*** Provided data ***

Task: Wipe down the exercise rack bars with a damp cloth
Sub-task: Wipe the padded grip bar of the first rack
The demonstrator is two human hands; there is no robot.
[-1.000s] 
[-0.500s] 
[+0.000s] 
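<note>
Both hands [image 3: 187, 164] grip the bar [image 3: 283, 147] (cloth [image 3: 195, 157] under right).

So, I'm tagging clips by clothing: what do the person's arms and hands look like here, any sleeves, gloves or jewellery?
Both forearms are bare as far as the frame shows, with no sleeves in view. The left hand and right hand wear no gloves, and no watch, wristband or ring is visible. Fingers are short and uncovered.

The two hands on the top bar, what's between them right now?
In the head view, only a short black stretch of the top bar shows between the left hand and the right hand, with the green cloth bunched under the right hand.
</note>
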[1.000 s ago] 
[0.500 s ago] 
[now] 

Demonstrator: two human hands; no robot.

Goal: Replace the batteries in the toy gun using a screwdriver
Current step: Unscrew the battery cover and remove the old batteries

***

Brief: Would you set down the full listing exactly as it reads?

Solution for this exercise:
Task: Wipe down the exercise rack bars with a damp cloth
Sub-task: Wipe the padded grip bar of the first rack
The demonstrator is two human hands; there is no robot.
[-1.000s] 
[-0.500s] 
[+0.000s] 
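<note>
Both hands [image 3: 187, 164] grip the bar [image 3: 283, 147] (cloth [image 3: 195, 157] under right).

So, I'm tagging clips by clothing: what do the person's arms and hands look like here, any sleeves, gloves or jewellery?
Both forearms are bare as far as the frame shows, with no sleeves in view. The left hand and right hand wear no gloves, and no watch, wristband or ring is visible. Fingers are short and uncovered.

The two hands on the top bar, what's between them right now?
In the head view, only a short black stretch of the top bar shows between the left hand and the right hand, with the green cloth bunched under the right hand.
</note>
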[1.000 s ago] 
[0.500 s ago] 
[now] 

Demonstrator: two human hands; no robot.

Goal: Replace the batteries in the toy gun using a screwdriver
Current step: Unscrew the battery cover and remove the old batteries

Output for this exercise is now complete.